The task – The lines from the start of the data up to and including the one with "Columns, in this" should be returned exactly, and nothing else.

===== Data excerpt

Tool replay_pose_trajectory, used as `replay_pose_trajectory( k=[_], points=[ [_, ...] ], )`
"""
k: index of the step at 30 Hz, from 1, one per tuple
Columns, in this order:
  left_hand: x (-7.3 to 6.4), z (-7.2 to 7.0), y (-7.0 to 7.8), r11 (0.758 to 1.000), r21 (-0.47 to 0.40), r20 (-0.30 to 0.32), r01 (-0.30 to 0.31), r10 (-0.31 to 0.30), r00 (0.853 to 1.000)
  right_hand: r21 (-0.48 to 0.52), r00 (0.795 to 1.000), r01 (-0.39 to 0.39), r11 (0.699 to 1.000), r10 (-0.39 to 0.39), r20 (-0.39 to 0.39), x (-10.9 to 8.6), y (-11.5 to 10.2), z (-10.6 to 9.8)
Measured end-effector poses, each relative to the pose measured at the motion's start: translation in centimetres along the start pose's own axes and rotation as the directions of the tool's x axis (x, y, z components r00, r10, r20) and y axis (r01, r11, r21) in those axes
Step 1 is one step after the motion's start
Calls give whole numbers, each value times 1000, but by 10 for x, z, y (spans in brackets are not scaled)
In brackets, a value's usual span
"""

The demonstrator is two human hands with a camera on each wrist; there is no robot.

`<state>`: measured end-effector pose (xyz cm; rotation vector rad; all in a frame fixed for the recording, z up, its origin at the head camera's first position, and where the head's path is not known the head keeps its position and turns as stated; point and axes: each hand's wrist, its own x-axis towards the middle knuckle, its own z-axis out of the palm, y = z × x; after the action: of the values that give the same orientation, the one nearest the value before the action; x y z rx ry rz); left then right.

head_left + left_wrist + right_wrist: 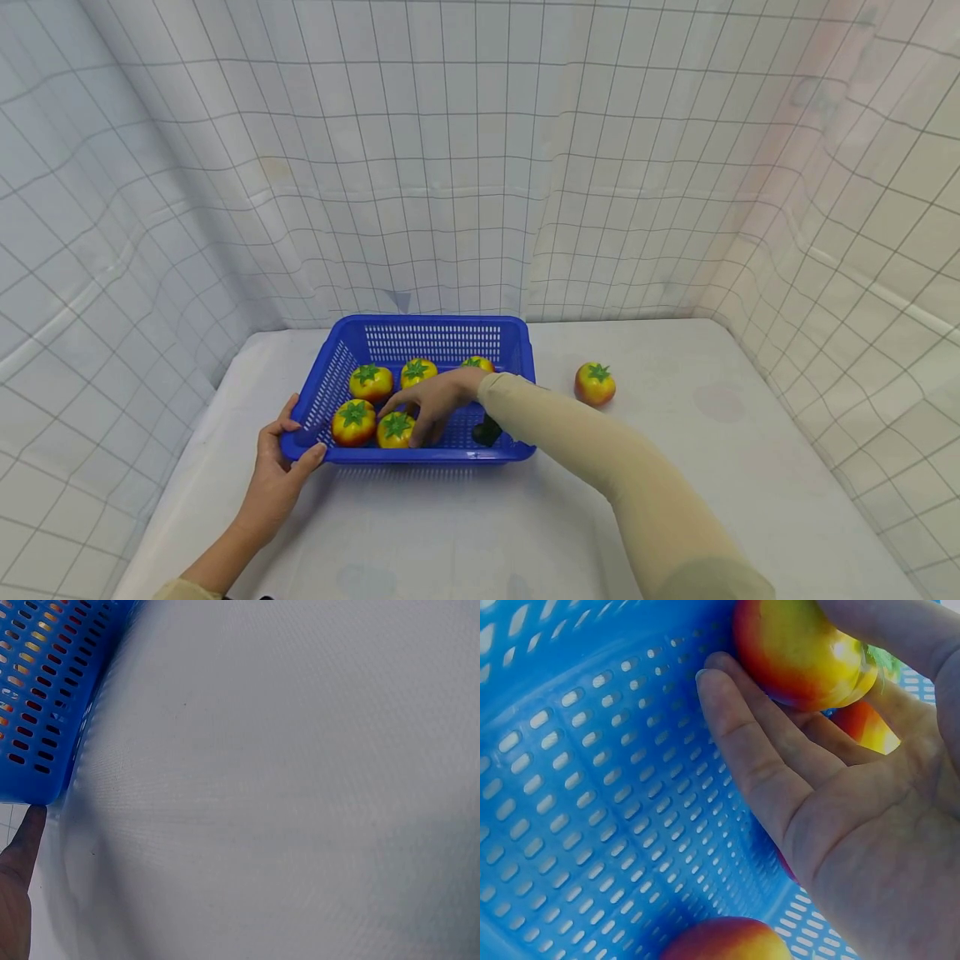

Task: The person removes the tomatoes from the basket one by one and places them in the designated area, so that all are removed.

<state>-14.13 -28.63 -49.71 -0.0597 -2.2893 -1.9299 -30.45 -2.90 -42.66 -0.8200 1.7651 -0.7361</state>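
Note:
My left hand (pixel 273 479) grips the front left corner of a blue plastic basket (pixel 345 456), thumb over the rim. In the left wrist view, a fingertip touches the basket's corner. My right hand (pixel 437 402) reaches down into the basket and holds the front middle tomato (pixel 395 428), which is yellow-red with a green star-shaped leaf top. In the right wrist view, this tomato (pixel 795 652) sits between thumb and fingers. Beside it, at the left, is another tomato (pixel 353 422). Behind them lie a tomato (pixel 371 383), another tomato (pixel 418 372) and a partly hidden tomato (pixel 478 363).
One more tomato (pixel 595 384) lies on the white tabletop (pixel 675 433), right of the basket. A small dark object (pixel 487 431) shows below my right wrist. White sheets with a dark grid (pixel 450 167) surround the table at the back and sides.

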Motion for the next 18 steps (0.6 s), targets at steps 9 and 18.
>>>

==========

Written answer –
Tool replay_pose_trajectory, used as `replay_pose_trajectory( k=[_], points=[ [_, ...] ], )`
"""
k: index of the step at 30 Hz, from 1, one per tuple
Columns, in this order:

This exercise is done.